Tuesday, June 30, 2015
Best Reverser Write-Up: Analyzing Uncommon Firmware
While developing tasks for PHDays’ contest in reverse engineering, we had a purpose of replicating real problems that RE specialists might face. At the same time we tried to avoid allowing cliche solutions.
Let us define what common reverse engineering tasks look like. Given an executable file for Windows (or Linux, MacOS or any other widely-used operating system). We can run it, watch it in a debugger, and twist it in virtual environments in any way possible. File format is known. The processor’s instruction set is x86, AMD64 or ARM. Library functions and system calls are documented. The equipment can be accessed through the operating system only. Using tools like IDAPro and HеxRays makes analysis of such applications very simple, while debug protection, virtual machines with their own instruction sets, and obfuscation could complicate the task. But large vendors hardly ever use any of those in their programs. So there’s no point in developing a contest aimed at demonstrating skills that are rarely addressed in practice.
However, there’s another area, where reverse engineering became more in-demand, that’s firmware analysis. The input file (firmware) could be presented in any format, can be packed, encrypted. The operating system could be unpopular, or there could be no operating system at all. Parts of the code could not be changed with firmware updates. The processor could be based on any architecture. (For example, IDAPro “knows” not more than 100 different processors.) And of course, there’s no documentation available, debugging or code execution cannot be performed―a firmware is presented, but there’s no device.
At the first stage, the input file is an ELF file compiled with a cross compiler for the PA-RISC architecture. IDA can work with this architecture, but not as good as with x86. Most requests to stack variables are not identified automatically, and you’ll have to do it manually. At least you can see all the library functions (log, printf, memcpy, strlen, fprintf, sscanf, memset, strspn) and even symbolic names for some functions (с32, exk, cry, pad, dec, cen, dde). The program expects two input arguments: an email and key.
It’s not hard to figure out that the key should consist of two parts separated by the “-“ character. The first part should consist of seven MIME64 characters (0-9A-Za-z+/), the second part of 32 hex characters that translate to 16 bytes.
Further we can see calls to c32 functions that result in:
t = c32(-1, argv, strlen(argv)+1)
k = ~c32(t, argv, strlen(argv)+1)
Name of the function is a hint: it’s a СRC32 function, which is confirmed by the constant 0xEDB88320.

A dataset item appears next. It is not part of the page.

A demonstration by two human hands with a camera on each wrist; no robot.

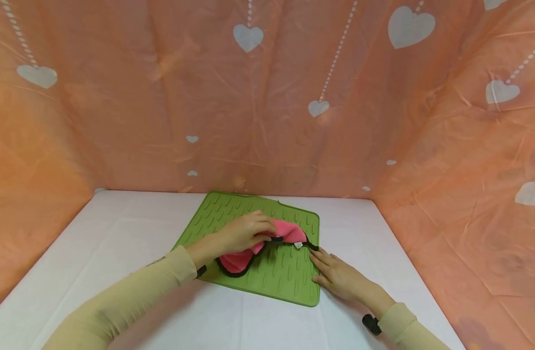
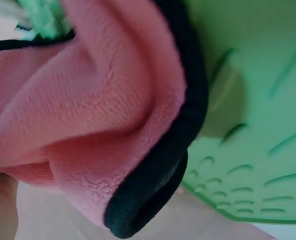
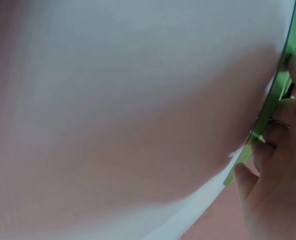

Next, we call the dde function (short for doDecrypt), and it receives the inverted output of the CRC32 function (encryption key) as the first argument, and the address and the size of the encrypted array as the second and third ones.
Decryption is performed by BTEA (block tiny encryption algorithm) based on the code taken from Wikipedia. We can guess that it’s BTEA from the use of the constant DELTA==0x9E3779B9. It’s also used in other algorithms on which BTEA is based on, but there are not many of them.
The key should be of 128-bit width, but we receive only 32 bits from CRC32. So we get three more DWORDs from the exk function (expand_key) by multiplying the previous value by the same DELTA.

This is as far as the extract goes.